→ DESCRIPTION OF THE TASK
Set down only what runs from the line containing "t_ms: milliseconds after" through the last line of the data, exactly as it reads.

Recorded data
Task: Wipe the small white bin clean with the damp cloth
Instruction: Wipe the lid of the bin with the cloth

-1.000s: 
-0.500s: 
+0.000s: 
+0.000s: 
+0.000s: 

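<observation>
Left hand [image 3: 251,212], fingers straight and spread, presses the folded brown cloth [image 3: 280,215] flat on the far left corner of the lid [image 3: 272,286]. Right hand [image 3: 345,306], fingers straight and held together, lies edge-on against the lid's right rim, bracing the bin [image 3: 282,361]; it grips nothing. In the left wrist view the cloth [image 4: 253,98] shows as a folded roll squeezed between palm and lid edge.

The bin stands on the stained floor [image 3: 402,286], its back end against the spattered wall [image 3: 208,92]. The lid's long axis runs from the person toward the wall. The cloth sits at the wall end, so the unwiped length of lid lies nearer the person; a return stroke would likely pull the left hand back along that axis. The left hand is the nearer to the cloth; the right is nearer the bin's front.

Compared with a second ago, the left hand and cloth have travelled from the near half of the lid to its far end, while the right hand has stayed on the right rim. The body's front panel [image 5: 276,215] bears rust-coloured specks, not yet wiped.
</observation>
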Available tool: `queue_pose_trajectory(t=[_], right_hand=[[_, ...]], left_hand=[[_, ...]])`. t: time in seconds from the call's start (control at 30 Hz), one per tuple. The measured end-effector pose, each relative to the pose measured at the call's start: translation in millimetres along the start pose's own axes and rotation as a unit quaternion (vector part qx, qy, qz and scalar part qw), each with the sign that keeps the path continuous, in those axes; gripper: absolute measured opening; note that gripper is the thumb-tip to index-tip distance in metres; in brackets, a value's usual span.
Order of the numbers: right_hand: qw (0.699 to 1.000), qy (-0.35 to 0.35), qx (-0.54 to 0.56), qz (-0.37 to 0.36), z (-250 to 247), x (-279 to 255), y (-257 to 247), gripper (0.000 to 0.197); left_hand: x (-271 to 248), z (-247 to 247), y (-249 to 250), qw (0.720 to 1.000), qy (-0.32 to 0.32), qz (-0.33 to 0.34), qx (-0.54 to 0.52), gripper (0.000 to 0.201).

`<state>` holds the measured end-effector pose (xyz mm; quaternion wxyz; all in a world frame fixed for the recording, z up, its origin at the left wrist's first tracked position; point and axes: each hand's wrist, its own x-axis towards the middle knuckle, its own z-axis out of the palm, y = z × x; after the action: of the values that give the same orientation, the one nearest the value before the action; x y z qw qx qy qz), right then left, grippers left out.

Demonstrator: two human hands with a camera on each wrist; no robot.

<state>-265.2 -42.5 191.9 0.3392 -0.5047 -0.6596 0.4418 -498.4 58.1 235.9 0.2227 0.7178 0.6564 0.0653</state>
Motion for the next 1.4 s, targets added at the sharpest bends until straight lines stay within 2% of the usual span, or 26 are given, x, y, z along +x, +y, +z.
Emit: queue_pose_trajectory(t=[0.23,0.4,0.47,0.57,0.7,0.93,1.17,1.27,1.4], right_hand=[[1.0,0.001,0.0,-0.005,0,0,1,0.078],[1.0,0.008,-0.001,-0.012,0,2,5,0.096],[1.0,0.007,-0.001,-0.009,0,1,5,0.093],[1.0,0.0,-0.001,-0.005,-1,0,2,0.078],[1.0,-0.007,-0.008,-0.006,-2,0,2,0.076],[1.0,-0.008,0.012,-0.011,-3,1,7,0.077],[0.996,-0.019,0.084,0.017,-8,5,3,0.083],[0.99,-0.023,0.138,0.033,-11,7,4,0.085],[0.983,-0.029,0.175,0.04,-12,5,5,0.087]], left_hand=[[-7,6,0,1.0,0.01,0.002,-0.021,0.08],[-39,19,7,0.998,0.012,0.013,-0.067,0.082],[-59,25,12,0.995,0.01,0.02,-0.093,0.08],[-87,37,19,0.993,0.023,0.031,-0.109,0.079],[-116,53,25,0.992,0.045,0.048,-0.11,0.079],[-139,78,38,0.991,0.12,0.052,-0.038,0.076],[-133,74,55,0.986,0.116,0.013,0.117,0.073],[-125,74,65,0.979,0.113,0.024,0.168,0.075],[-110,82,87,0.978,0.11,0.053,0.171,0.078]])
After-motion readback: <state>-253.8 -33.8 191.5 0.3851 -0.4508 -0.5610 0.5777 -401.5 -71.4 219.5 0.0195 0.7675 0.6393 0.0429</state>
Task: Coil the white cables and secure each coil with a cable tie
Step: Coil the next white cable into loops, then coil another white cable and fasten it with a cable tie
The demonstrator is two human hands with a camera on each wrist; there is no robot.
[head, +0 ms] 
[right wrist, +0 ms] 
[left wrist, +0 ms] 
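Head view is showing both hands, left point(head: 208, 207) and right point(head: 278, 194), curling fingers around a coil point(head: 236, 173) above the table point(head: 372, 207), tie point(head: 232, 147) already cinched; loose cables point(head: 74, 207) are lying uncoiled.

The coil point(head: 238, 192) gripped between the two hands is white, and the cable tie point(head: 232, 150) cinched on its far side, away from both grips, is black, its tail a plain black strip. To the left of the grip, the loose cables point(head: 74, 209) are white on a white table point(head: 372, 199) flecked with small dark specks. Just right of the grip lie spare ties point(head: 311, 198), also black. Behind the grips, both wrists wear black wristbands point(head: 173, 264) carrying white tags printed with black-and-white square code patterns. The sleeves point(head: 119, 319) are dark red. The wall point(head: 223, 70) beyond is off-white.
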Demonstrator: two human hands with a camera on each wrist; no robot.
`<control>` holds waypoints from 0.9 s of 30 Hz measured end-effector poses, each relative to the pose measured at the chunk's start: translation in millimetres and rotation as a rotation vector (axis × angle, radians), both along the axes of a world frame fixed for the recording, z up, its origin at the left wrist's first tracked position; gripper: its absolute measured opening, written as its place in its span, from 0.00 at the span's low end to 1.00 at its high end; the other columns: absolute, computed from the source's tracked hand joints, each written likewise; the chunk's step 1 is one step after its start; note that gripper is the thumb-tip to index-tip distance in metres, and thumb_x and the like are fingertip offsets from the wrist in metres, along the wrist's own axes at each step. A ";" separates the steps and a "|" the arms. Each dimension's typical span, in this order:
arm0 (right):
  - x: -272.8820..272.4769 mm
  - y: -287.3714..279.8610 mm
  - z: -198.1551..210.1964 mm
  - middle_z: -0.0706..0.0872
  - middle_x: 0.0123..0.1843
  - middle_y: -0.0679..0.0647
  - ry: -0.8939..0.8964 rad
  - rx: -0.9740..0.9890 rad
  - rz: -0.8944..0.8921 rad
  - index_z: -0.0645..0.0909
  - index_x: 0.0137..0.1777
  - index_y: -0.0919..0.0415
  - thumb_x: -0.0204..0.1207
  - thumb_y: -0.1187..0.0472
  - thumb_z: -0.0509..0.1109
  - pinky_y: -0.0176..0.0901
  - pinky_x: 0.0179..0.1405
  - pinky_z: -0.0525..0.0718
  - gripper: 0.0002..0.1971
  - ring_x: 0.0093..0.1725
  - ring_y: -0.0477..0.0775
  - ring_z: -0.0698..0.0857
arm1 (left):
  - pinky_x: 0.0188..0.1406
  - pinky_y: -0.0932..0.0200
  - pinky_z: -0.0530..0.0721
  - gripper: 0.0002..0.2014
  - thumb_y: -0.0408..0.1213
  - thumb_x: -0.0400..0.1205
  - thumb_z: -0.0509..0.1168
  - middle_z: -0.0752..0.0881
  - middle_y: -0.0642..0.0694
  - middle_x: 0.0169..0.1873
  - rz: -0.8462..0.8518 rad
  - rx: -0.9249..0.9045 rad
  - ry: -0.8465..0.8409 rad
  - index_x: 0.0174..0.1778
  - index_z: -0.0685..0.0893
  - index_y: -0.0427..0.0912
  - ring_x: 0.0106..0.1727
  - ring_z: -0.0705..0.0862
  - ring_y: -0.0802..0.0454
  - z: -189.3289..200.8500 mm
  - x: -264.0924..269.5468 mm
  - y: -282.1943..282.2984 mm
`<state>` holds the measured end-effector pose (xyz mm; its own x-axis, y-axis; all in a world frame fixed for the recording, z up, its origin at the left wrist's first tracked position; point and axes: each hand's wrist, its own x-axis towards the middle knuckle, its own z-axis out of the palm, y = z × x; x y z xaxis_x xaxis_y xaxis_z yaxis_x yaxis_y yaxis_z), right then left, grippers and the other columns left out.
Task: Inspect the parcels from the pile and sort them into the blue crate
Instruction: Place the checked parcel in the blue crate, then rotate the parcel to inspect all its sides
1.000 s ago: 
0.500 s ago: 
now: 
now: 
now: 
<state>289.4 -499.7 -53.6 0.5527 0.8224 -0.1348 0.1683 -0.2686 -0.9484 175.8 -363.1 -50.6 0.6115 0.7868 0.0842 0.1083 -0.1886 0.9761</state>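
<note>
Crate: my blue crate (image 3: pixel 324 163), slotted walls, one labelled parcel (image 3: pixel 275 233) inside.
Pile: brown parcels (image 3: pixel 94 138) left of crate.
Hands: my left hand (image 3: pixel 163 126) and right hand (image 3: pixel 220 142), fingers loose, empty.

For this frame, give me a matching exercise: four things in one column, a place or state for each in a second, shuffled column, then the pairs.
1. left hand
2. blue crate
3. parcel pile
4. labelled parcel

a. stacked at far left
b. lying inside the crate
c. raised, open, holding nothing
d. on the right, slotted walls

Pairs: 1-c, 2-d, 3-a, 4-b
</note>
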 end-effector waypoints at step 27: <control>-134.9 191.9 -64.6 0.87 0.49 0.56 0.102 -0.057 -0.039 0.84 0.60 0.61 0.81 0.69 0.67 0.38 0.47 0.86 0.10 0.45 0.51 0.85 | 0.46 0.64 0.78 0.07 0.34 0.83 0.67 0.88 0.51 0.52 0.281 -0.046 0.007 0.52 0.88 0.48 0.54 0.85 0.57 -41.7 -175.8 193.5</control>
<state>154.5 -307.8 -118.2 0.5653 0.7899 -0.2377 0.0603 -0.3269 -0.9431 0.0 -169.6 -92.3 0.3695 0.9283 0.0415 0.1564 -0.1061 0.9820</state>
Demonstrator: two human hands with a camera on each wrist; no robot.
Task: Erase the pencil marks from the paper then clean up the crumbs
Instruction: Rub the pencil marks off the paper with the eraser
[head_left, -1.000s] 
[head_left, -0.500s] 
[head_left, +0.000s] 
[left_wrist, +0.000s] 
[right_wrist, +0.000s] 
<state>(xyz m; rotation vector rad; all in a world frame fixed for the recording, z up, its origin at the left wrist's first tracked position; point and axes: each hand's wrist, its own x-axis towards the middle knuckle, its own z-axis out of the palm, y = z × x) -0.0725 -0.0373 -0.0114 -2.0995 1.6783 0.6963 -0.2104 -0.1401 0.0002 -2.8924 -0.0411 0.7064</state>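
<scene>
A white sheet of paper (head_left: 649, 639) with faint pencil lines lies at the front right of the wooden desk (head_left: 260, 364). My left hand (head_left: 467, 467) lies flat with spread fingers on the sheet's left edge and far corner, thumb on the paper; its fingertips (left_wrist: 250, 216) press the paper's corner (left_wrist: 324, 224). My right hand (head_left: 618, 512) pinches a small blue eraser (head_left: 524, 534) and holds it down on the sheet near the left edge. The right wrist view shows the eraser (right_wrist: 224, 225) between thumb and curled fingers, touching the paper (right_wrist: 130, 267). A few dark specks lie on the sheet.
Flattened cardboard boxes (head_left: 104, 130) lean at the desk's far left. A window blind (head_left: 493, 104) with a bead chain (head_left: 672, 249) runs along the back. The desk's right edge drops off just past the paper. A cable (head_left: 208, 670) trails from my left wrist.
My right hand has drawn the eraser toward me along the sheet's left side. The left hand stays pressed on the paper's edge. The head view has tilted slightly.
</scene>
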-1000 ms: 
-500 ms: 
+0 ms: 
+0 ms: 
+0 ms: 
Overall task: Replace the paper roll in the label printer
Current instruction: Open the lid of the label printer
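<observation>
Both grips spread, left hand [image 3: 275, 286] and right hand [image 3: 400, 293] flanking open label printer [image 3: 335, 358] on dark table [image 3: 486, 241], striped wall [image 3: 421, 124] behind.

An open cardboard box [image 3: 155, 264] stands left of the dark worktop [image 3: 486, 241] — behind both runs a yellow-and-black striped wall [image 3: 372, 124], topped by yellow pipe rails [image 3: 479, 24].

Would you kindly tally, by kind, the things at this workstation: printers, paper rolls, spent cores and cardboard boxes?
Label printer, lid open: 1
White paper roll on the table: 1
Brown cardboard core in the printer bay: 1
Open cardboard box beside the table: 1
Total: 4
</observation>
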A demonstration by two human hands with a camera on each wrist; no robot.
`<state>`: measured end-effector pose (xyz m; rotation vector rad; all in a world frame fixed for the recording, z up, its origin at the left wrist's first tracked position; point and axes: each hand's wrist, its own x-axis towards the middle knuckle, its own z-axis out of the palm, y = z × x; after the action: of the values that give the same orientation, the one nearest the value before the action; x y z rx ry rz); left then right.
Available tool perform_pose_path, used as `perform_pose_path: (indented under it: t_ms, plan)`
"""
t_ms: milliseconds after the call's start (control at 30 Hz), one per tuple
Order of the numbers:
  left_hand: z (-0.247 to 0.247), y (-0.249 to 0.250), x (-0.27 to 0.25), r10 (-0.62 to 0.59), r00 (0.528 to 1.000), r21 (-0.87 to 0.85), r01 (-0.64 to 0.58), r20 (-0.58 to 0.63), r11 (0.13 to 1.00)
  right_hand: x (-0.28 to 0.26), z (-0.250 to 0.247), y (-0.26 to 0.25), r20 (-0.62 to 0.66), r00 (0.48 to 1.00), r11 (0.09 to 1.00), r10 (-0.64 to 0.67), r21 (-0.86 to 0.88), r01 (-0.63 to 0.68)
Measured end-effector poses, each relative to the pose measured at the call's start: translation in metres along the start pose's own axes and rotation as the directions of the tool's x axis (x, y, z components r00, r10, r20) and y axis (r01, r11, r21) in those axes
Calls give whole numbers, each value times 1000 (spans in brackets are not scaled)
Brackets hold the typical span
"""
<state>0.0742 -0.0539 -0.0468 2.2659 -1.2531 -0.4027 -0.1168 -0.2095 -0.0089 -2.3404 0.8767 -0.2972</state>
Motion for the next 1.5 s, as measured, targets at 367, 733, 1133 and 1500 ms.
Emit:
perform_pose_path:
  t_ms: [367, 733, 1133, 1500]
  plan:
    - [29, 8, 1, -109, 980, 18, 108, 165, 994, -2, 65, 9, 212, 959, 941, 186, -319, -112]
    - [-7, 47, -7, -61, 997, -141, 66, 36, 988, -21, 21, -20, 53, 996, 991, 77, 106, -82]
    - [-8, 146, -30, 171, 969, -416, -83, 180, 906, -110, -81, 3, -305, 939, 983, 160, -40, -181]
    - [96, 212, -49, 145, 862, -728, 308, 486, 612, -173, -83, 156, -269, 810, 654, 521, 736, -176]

→ REPLY
t_ms: milliseconds after the call's start (control at 30 Hz), one per tuple
Order of the numbers:
  left_hand: z (-0.247 to 0.247), y (-0.249 to 0.250), x (-0.27 to 0.25), r10 (-0.62 to 0.59), r00 (0.528 to 1.000), r21 (-0.87 to 0.85), r01 (-0.64 to 0.58), r20 (-0.58 to 0.63), r11 (0.13 to 1.00)
  right_hand: x (-0.28 to 0.26), z (-0.250 to 0.247), y (-0.26 to 0.25), r20 (-0.62 to 0.66), r00 (0.48 to 1.00), r11 (0.09 to 1.00), r10 (-0.64 to 0.67), r21 (-0.86 to 0.88), r01 (-0.63 to 0.68)
Measured end-effector poses, each relative to the pose measured at the call's start: translation in metres along the start pose's own axes and rotation as the directions of the tool's x axis (x, y, z components r00, r10, r20) and y axis (r01, r11, r21) in those axes
Calls give whole numbers, each value times 1000 (spans in brackets are not scaled)
Brackets hold the typical span
"""
<state>0.0742 -0.0539 -0.0468 2.2659 -1.2531 -0.4027 -0.1168 -0.2095 -0.0089 -2.3404 0.8767 -0.2972</state>
Motion for the next 1.5 s, as measured, targets at 367, 733, 1133 and 1500 ms.
Emit:
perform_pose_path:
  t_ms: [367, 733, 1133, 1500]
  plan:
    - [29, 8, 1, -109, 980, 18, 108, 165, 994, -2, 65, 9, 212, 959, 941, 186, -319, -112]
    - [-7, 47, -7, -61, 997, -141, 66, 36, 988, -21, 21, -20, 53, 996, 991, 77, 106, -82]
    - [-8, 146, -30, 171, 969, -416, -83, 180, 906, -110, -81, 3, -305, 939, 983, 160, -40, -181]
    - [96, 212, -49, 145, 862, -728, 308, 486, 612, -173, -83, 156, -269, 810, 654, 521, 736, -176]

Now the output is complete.